Por: Martín Jali
Dentro de más o menos una hora, sacarán del campo a un hombre tumbado, herido por una faca a la altura del abdomen. Más tarde la voz rasposa del Indio Solari–semejante al chillido de un conejo al que le aplastan la cabeza, escribió alguna vez un crítico de la Rolling Stone– entonará el estribillo de El pibe de los Astilleros y, sobre el final del concierto, un pogo letal sacudirá los cimientos del Monumental. Pero todavía no sucede nada de esto. Es una noche calurosa de diciembre y mi viejo está sentado a mi lado, en el banco de plástico de una platea, mientras un chabón, sentado unos metros más allá, le convida un porro. El porro que le pasa es grueso y mi padre me mira y luego dice que no, gracias, y se lo devuelve, aturdido. Aquel fue el último recital que dieron Los Redondos en Capital Federal. Luego tocaron en Montevideo y decidieron separarse. Esa noche, cuando salimos del estadio, la policía montada rompía cráneos al rándom, bajando con aspereza sus palos de goma.
Pasaron catorce años de aquel recital. Hace pocos días, mi viejo, Omar, cumplió sesenta: posee la curiosa eternidad de las personas que, de jóvenes, han perdido el cabello, la lógica antiperonista de siempre y el mismo bigote que oculta una cicatriz transversal, producto del ataque de un galgo ruso llamado Arthur. Por mi parte estoy más rudo; frágil, todavía, pero de un modo más profundo, menos existencial. Vivo en San Telmo desde hace siete meses, con novia y dos gatos, en una planta baja cerca del viejo mercado. Una de las primeras cosas que hice al mudarme fue diagramar mi propia cosecha de marihuana. Germiné semillas, compré macetas de distintos tamaños, llevé adelante trasplantes y cuidé las plantas con amor y paciencia. Cuando se acabó el verano, la luz del sol desapareció de mi pequeño patio, detrás del paredón que linda con otro edificio. Impotente, le propuse a mi hermano si podía mudar las plantas a su jardín. Aceptó. Durante un mes, los cogollos ganaron tamaño, hasta que un domingo, Omar pasó por la casa de mi hermano y quiso saber qué eran esas plantas. Pablo le dijo que eran mías, que me las estaba cuidando. Ese mismo día Omar llamó por teléfono y me preguntó si podía pasar a visitarme. Llegó a eso de las siete, aceptó un café y arreglamos juntos la conexión del lavarropas. Después sacó el tema.
–Me enteré de tus plantas –dijo, y me preguntó si me drogaba.
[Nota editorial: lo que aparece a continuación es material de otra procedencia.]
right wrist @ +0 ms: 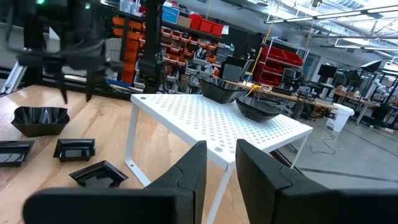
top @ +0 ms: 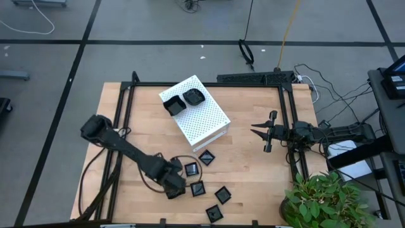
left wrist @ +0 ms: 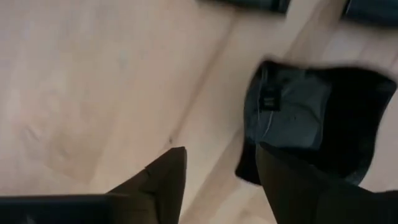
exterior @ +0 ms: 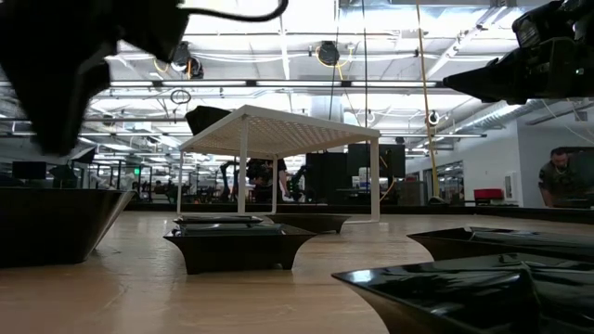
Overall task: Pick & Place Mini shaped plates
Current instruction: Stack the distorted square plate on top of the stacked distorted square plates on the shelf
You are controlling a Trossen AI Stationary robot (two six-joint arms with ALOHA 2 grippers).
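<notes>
The left gripper (top: 179, 183) is low over the near side of the wooden bench (top: 253, 171). Its 2 fingers (left wrist: 165, 180) are spread apart with bare wood between them. They hold nothing. One finger sits right at the edge of a small black plate (left wrist: 314, 118) lying flat on the bench.

4 more mini plates (top: 214, 194) lie close by on the wood. 2 plates (top: 183, 100) sit on top of the white box with holes (top: 201, 119).

The right gripper (top: 261, 131) waits up in the air at the right side, pointing at the box. Its fingers (right wrist: 186, 171) are a little apart and hold nothing.
</notes>
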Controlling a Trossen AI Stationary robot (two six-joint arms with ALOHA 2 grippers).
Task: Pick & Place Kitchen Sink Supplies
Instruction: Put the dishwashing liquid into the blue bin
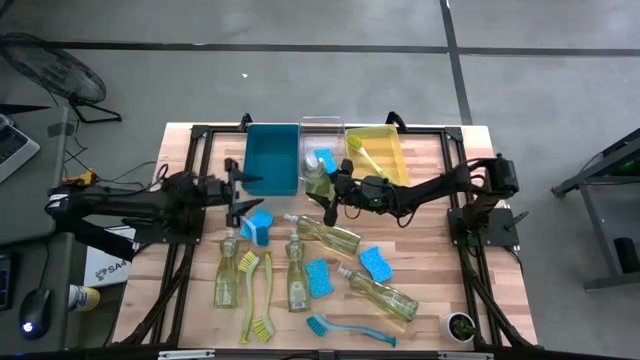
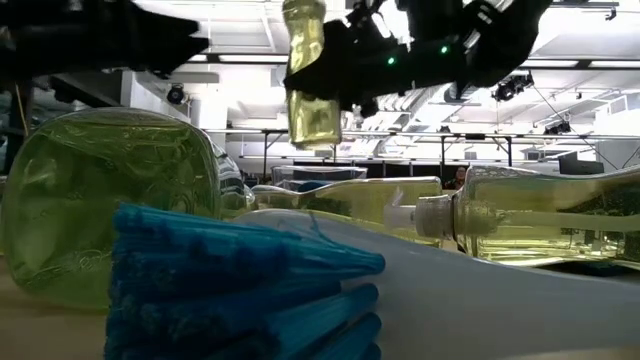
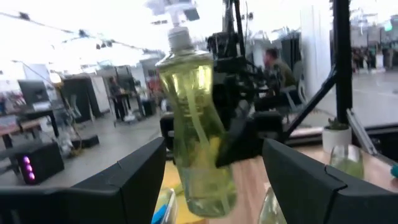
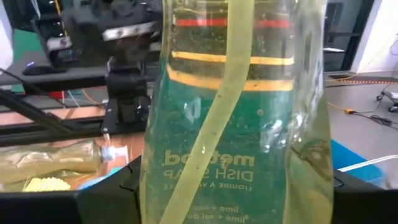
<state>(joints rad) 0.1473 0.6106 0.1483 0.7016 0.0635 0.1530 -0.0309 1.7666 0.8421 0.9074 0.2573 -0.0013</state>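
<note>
A clear pump bottle of yellow-green soap (image 1: 318, 184) stands upright in the air in front of the clear bin, in my right gripper (image 1: 333, 190), which is shut on it. The low view shows this bottle (image 2: 310, 85) high above the table. My left gripper (image 1: 238, 192) hovers open in front of the teal bin, and its wrist view looks at the bottle (image 3: 194, 118) between its own fingers. Several more soap bottles (image 1: 328, 236), blue sponges (image 1: 318, 276), yellow-green brushes (image 1: 262, 295) and a blue brush (image 1: 350, 329) lie flat on the table. My right gripper pinches the soap bottle's body (image 4: 230, 155) between its two fingers (image 4: 106, 199), at about mid height. It comes in level from the table's right side. The bottle is lifted clear of the table and upright, with its pump (image 3: 177, 12) on top.
Three bins stand in a row at the far edge: teal (image 1: 272, 158), clear (image 1: 322, 128) with a blue sponge in it, and yellow (image 1: 385, 150) with a yellow-green brush in it. A small potted plant (image 1: 459, 325) sits at the near right corner. People stand in the room beyond.
</note>
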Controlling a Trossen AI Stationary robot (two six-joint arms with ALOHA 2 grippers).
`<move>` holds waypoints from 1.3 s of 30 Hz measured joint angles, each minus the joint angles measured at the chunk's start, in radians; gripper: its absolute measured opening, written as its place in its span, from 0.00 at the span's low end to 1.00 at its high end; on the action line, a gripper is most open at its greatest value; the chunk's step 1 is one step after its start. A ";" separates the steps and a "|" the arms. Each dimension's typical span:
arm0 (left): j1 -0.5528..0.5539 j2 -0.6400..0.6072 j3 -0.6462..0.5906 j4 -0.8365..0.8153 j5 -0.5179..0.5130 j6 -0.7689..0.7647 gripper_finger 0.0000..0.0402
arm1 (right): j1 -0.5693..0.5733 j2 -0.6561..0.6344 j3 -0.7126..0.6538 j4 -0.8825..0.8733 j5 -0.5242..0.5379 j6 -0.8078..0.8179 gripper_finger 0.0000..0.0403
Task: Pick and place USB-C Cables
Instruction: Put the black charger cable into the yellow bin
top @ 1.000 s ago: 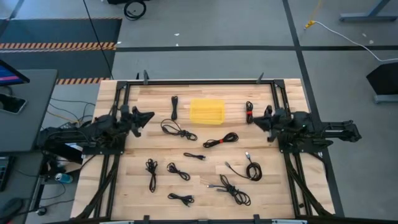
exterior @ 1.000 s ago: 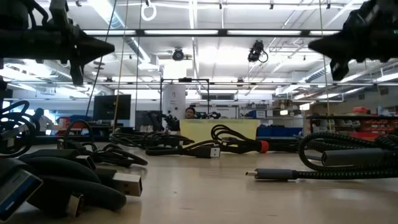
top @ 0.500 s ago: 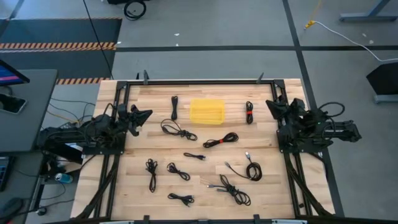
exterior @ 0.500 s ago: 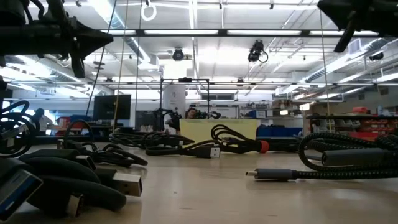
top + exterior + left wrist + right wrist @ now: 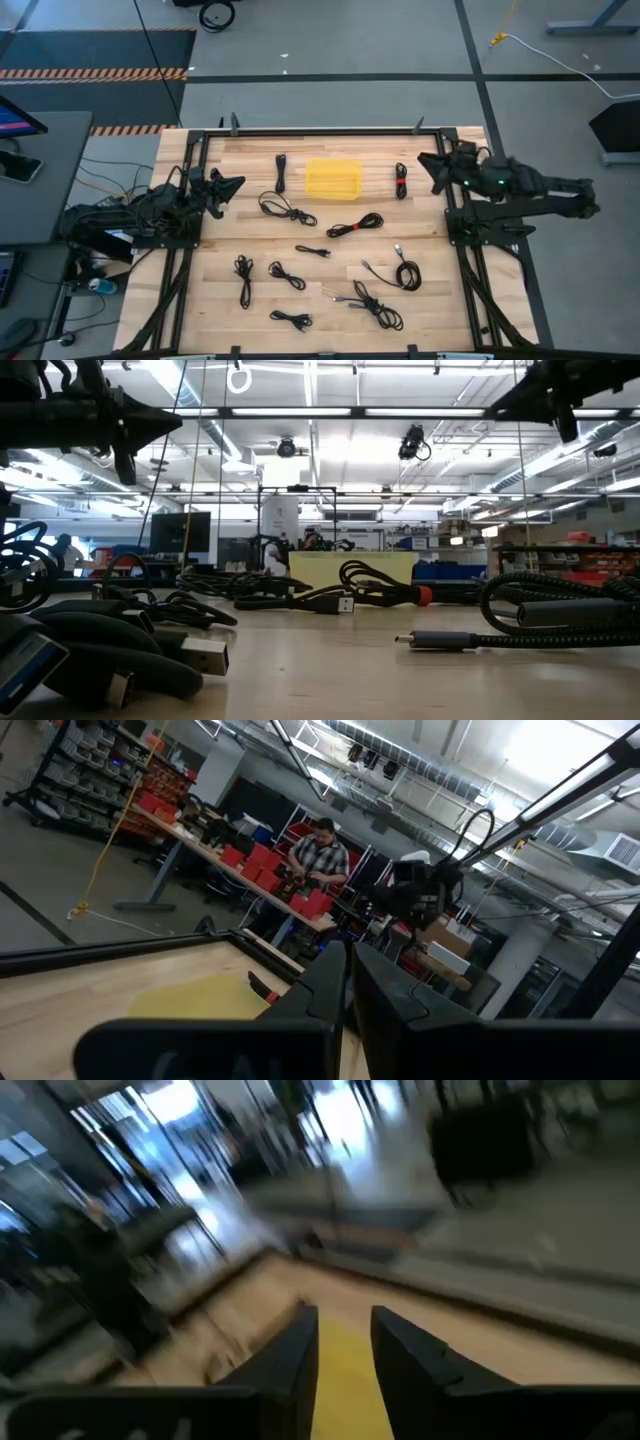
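Note:
Several black USB-C cables lie loose on the wooden table (image 5: 210,300): a straight one (image 5: 281,172) and a red-banded one (image 5: 400,181) on either side of the yellow tray (image 5: 332,178), coils (image 5: 285,208) (image 5: 355,225) in front of the tray, more (image 5: 405,272) (image 5: 375,305) toward the near edge. My left gripper (image 5: 238,182) (image 5: 350,988) hovers shut at the table's left side, with nothing in it. My right gripper (image 5: 424,160) (image 5: 345,1342) hangs open above the table's far right, beside the red-banded cable and clear of it.
A black frame (image 5: 330,131) runs along the table's far edge and down both sides. Cable plugs (image 5: 430,641) and coils (image 5: 560,615) lie close to the low camera. People work at benches (image 5: 315,860) in the room behind.
My right gripper has risen well above the table and gone toward the far edge, turning as it went. The cables lie where they were.

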 joint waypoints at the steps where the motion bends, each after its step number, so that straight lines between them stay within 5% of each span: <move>1: 0.000 0.000 0.000 0.000 -0.002 0.000 0.07 | 0.000 0.041 0.036 -0.076 -0.001 0.041 0.27; 8: 0.000 0.000 0.000 0.015 -0.033 0.060 0.07 | -0.031 0.315 0.210 -0.435 -0.076 0.223 0.33; 18: 0.001 0.000 0.000 0.012 -0.033 0.063 0.07 | -0.169 0.618 0.247 -0.602 -0.298 0.390 0.33; 28: 0.001 0.000 0.000 0.011 -0.028 0.078 0.07 | -0.299 0.873 0.247 -0.541 -0.426 0.403 0.40; 39: 0.001 0.000 0.000 0.010 -0.022 0.078 0.07 | -0.398 1.031 0.247 -0.388 -0.436 0.368 0.52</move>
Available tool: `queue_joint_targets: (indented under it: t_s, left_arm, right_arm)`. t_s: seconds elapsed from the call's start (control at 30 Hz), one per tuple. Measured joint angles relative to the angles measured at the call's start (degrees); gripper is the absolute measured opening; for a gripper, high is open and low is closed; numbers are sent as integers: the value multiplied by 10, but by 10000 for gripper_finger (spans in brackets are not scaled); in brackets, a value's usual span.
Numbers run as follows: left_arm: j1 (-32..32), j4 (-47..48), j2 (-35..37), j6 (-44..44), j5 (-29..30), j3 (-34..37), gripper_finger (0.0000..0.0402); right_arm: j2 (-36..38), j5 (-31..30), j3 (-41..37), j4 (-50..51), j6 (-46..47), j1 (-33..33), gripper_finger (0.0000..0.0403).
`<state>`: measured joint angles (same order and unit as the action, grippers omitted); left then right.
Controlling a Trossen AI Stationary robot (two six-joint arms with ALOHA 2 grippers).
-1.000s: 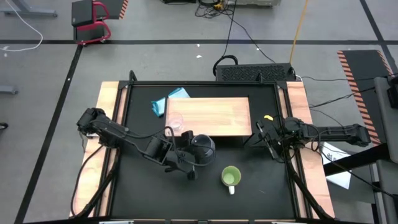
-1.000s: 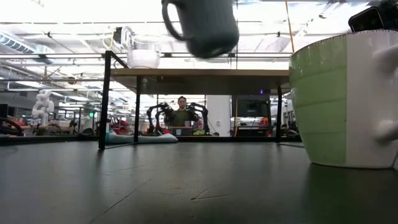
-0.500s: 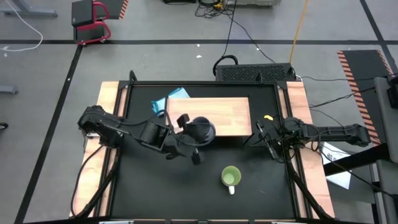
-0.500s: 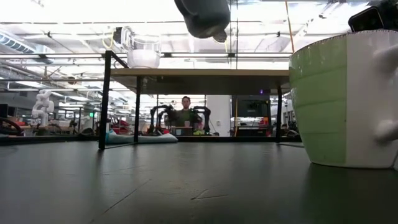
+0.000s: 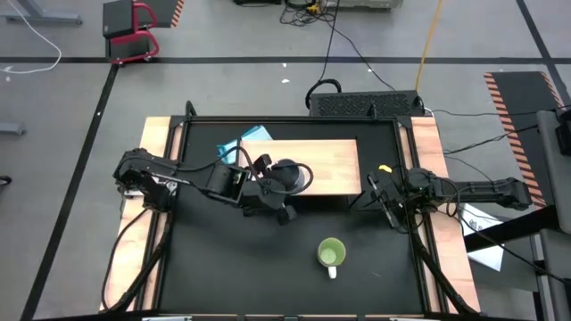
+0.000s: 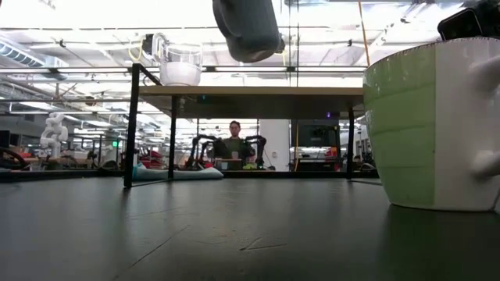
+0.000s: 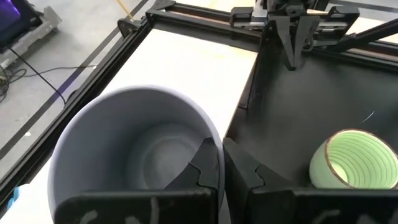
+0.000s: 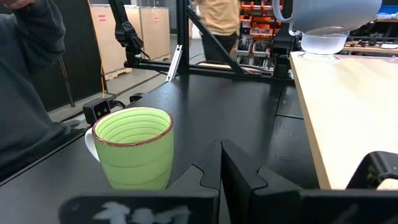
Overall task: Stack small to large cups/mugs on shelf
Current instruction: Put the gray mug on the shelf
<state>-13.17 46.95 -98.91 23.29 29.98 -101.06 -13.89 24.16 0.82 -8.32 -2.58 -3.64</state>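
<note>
the left gripper (image 5: 272,181) hangs above the near edge of the wooden shelf (image 5: 330,160), its fingers (image 7: 208,165) clamped on the rim of the grey-blue mug (image 5: 287,176), one finger inside the mug and one outside. from above, the mug sits over the left half of the shelf's plank top with its handle turned toward the shelf's right side. in the low view the mug (image 6: 248,30) is in the air, clearly above the plank and apart from it, tilted a little. the small clear glass cup (image 6: 180,64) stands upright on the left part of the shelf top, just beside the raised mug; in the right wrist view the mug is directly above it without touching.

the green mug (image 5: 331,254) with the white handle stands upright on the black counter (image 5: 223,267), in front of the shelf and well apart from it, with its handle pointing toward the counter's near edge.

the right gripper (image 5: 385,198) waits low at the counter's right edge, beside the shelf's right end, its fingers (image 8: 239,174) closed on nothing. a blue cloth (image 5: 234,147) lies at the shelf's far left corner. a person (image 6: 234,144) is in the room behind the counter.
</note>
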Motion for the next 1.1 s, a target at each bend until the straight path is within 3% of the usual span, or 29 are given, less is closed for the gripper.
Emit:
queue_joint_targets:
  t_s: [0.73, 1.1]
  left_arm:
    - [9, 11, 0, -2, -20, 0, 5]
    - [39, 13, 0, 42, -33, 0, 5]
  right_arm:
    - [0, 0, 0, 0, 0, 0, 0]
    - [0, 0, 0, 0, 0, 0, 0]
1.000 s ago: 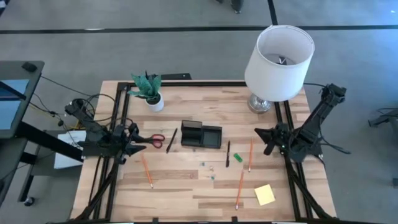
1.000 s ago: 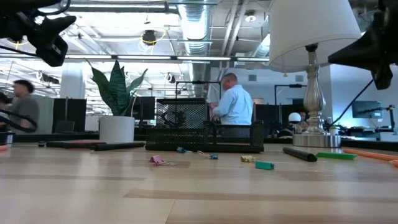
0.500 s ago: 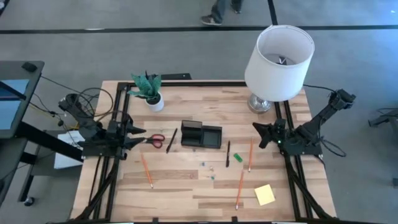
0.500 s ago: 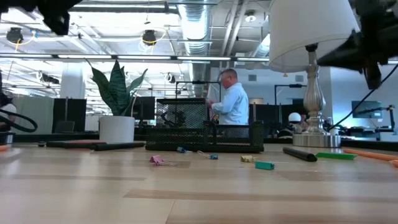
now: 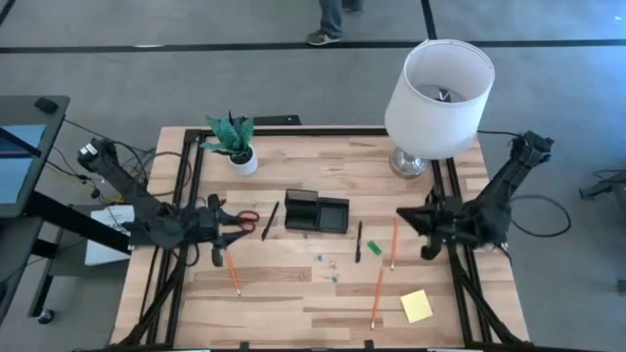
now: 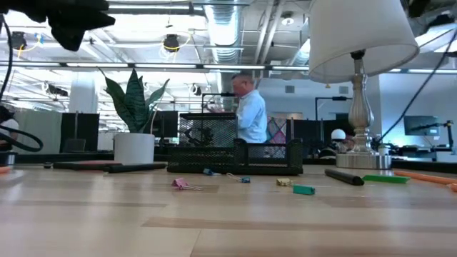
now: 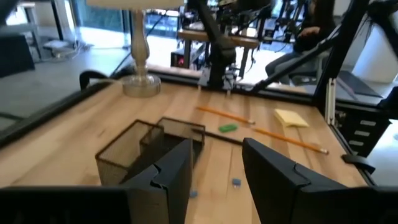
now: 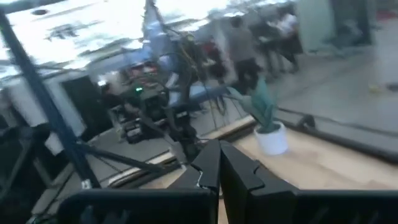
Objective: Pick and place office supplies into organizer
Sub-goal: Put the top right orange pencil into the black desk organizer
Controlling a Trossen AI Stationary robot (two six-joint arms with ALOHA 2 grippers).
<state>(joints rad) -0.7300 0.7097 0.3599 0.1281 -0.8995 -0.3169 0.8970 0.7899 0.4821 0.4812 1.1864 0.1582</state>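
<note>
Hovering above the red-handled scissors (image 5: 245, 218) at the table's left edge: left gripper (image 5: 224, 233), fingers partly apart, holding nothing. Probably light, rigid, slick steel blades with plastic loop handles; best pinched across the closed blades near the pivot. Just beyond, black pen (image 5: 269, 221): thin, smooth, prone to rolling. Orange pencil (image 5: 231, 269) beside the gripper, slender, stiff wood. Then black mesh organizer (image 5: 317, 212) mid-table, boxy, open-topped, empty as far as visible. Farther on, tiny clips (image 5: 328, 262), small green block (image 5: 375, 246), yellow sticky-note pad (image 5: 416, 306), soft paper. At the far right edge, right gripper (image 5: 421, 233), closed, empty.
</note>
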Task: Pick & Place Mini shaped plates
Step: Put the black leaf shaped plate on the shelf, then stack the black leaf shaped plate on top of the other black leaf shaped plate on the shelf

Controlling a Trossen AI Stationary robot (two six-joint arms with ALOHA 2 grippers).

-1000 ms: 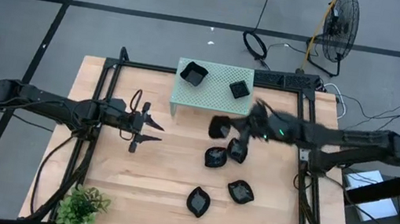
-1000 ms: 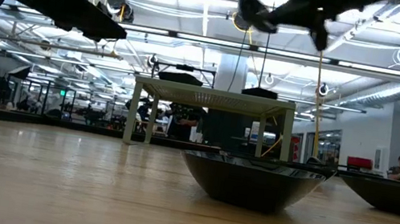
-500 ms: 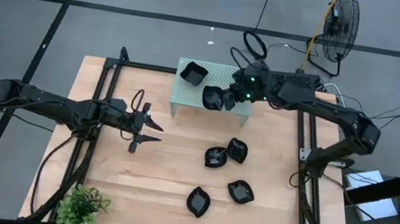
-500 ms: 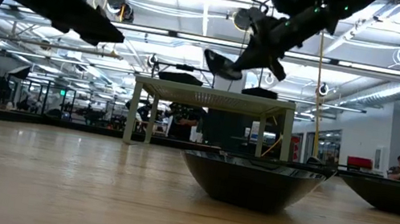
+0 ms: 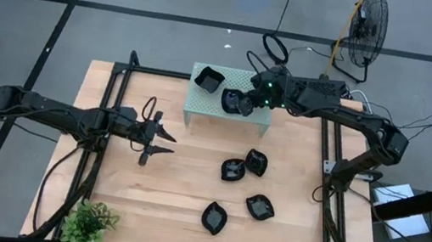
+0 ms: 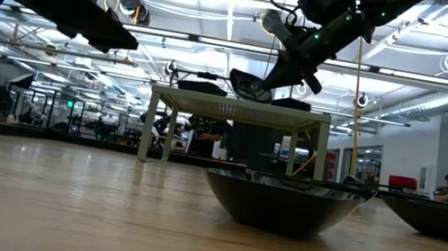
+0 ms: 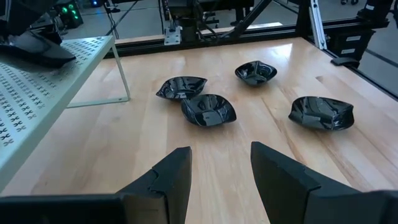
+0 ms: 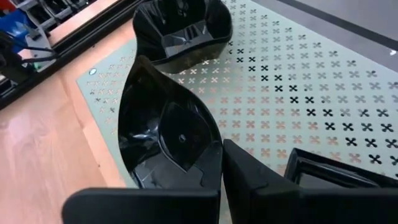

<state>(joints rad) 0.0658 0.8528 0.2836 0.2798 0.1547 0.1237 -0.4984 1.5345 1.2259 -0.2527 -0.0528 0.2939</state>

Le expliqué con tranquilidad. Retrucó, se calentó y amagó con irse. Entonces le propuse fumar juntos. No dijo nada. Saqué de un frasquito unas flores y lié un porro. El viejo estaba nervioso. Nos sentamos en la mesa del living, aspiré dos veces, con suavidad, y se lo alcancé. Lo miró con atención, sosteniéndolo entre los dedos, y me contó que había fumado un par de veces, en los setenta, cuando era pibe. Me contó la historia de un viaje a un boliche de la costa, de un amigo llamado Hugo. Después se llevó el porro a los labios y soltó un humito blanco que se empastó debajo de sus bigotes.